The following changes were made:
- Enabled functionality on P10 processors only due to
performance impact seen with P8 and P9 where it is not
disabled for non problem state branches.
- Added a BHRB buffer for storing branch instruction and
target addresses for taken branches
- Renamed gen_update_cfar to gen_update_branch_history and
added a 'target' parameter to hold the branch target
address and 'inst_type' parameter to use for filtering
- Added TCG code to gen_update_branch_history that stores
data to the BHRB and updates the BHRB offset.
- Added BHRB resource initialization and reset functions
Signed-off-by: Glenn Miles <milesg@linux.vnet.ibm.com>
[npiggin: rebase and minor compile fixes]

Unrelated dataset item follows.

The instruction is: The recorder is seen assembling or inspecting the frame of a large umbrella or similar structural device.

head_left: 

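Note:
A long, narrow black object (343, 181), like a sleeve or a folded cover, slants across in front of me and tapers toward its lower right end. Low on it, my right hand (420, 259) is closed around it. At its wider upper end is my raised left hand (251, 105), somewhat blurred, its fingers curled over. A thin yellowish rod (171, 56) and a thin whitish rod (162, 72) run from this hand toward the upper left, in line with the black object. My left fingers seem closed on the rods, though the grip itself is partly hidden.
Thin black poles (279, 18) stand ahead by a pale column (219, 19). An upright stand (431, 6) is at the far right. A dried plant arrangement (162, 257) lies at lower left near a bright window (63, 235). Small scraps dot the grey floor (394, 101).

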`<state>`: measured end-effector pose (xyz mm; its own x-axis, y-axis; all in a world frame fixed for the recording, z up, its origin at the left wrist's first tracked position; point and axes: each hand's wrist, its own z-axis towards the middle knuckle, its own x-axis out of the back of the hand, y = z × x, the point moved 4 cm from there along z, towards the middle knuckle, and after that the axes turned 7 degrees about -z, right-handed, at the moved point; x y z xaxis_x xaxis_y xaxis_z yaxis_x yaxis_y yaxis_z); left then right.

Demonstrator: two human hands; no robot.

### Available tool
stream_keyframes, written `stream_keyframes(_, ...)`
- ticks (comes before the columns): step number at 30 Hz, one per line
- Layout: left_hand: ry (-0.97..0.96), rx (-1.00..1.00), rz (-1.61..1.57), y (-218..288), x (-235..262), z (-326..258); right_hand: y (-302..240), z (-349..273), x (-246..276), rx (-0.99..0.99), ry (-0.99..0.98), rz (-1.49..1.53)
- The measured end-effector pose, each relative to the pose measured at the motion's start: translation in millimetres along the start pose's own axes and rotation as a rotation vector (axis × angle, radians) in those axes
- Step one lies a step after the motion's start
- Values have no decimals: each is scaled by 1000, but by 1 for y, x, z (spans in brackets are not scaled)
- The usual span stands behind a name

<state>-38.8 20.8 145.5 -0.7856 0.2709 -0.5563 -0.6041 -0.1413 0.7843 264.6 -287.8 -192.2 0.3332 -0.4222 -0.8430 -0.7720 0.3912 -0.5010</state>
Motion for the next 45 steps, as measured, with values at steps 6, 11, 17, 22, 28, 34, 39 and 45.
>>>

Signed-off-by: Nicholas Piggin <npiggin@gmail.com>
---
target/ppc/cpu.h | 17 +++++
target/ppc/power8-pmu.h | 7 ++
target/ppc/cpu_init.c | 37 +++++++++-
target/ppc/power8-pmu.c | 33 +++++++++
target/ppc/translate.c | 97 ++++++++++++++++++++++++--
target/ppc/translate/branch-impl.c.inc | 2 +-
6 files changed, 185 insertions(+), 8 deletions(-)

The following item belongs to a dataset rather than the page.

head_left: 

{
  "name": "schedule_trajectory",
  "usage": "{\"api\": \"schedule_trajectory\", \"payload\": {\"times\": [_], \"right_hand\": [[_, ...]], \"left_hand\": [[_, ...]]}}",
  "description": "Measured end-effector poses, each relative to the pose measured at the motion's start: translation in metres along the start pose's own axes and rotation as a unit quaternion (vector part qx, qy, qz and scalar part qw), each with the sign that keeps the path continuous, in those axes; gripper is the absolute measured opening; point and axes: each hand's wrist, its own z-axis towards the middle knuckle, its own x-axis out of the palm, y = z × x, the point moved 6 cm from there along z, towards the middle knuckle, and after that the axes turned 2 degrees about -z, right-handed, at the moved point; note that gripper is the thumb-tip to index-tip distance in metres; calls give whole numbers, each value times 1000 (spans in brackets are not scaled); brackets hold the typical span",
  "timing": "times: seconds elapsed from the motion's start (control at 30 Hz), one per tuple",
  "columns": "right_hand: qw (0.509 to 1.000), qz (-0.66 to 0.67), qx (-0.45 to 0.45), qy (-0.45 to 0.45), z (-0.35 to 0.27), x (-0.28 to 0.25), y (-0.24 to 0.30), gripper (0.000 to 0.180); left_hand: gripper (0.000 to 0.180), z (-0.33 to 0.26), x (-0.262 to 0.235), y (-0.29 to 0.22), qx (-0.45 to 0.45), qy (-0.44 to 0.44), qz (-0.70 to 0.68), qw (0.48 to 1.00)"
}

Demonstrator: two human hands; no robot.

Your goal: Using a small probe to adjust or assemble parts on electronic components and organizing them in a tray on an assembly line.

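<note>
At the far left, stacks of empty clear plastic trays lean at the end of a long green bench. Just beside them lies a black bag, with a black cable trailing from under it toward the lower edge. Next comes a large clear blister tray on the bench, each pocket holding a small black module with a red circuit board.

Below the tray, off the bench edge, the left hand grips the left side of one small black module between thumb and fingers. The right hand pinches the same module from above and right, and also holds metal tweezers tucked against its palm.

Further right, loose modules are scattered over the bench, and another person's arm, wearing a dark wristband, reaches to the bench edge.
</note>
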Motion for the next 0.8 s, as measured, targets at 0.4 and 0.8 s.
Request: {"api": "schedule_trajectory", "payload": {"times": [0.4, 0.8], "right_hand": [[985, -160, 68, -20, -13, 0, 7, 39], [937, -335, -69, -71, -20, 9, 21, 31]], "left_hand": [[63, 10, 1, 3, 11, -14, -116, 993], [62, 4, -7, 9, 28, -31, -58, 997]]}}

diff --git a/target/ppc/cpu.h b/target/ppc/cpu.h
index 60dd644cb9..9bda69f779 100644
--- a/target/ppc/cpu.h
+++ b/target/ppc/cpu.h
@@ -550,6 +550,8 @@ FIELD(MSR, LE, MSR_LE, 1)
MMCR2_FC4P0 | MMCR2_FC5P0 | MMCR2_FC6P0)
#define MMCRA_BHRBRD PPC_BIT(26) /* BHRB Recording Disable */
+#define MMCRA_IFM_MASK PPC_BITMASK(32, 33) /* BHRB Instruction Filtering */
+#define MMCRA_IFM_SHIFT PPC_BIT_NR(33)
#define MMCR1_EVT_SIZE 8
/* extract64() does a right shift before extracting */
@@ -776,6 +778,8 @@ enum {
POWERPC_FLAG_SMT = 0x00400000,
/* Using "LPAR per core" mode (as opposed to per-thread) */
POWERPC_FLAG_SMT_1LPAR = 0x00800000,
+ /* Has BHRB */
+ POWERPC_FLAG_BHRB = 0x01000000,
};
/*
@@ -1217,6 +1221,9 @@ struct pnv_tod_tbst {
#define PPC_CPU_OPCODES_LEN 0x40
#define PPC_CPU_INDIRECT_OPCODES_LEN 0x20
+#define BHRB_MAX_NUM_ENTRIES_LOG2 (5)
+#define BHRB_MAX_NUM_ENTRIES (1 << BHRB_MAX_NUM_ENTRIES_LOG2)
+
struct CPUArchState {
/* Most commonly used resources during translated code execution first */
target_ulong gpr[32]; /* general purpose registers */
@@ -1313,6 +1320,16 @@ struct CPUArchState {
int dcache_line_size;
int icache_line_size;
+#ifdef TARGET_PPC64
+ /* Branch History Rolling Buffer (BHRB) resources */
+ target_ulong bhrb_num_entries;
+ target_ulong bhrb_base;
+ target_ulong bhrb_filter;
+ target_ulong bhrb_offset;
+ target_ulong bhrb_offset_mask;
+ uint64_t bhrb[BHRB_MAX_NUM_ENTRIES];
+#endif
+
/* These resources are used during exception processing */
/* CPU model definition */
target_ulong msr_mask;
diff --git a/target/ppc/power8-pmu.h b/target/ppc/power8-pmu.h
index 87fa8c9334..3f79cfc45b 100644
--- a/target/ppc/power8-pmu.h
+++ b/target/ppc/power8-pmu.h
@@ -13,6 +13,13 @@
#ifndef POWER8_PMU_H
#define POWER8_PMU_H
+#define BHRB_TYPE_NORECORD 0x00
+#define BHRB_TYPE_CALL 0x01
+#define BHRB_TYPE_INDIRECT 0x02
+#define BHRB_TYPE_COND 0x04
+#define BHRB_TYPE_OTHER 0x08
+#define BHRB_TYPE_XL_FORM 0x10
+
#if defined(TARGET_PPC64) && !defined(CONFIG_USER_ONLY)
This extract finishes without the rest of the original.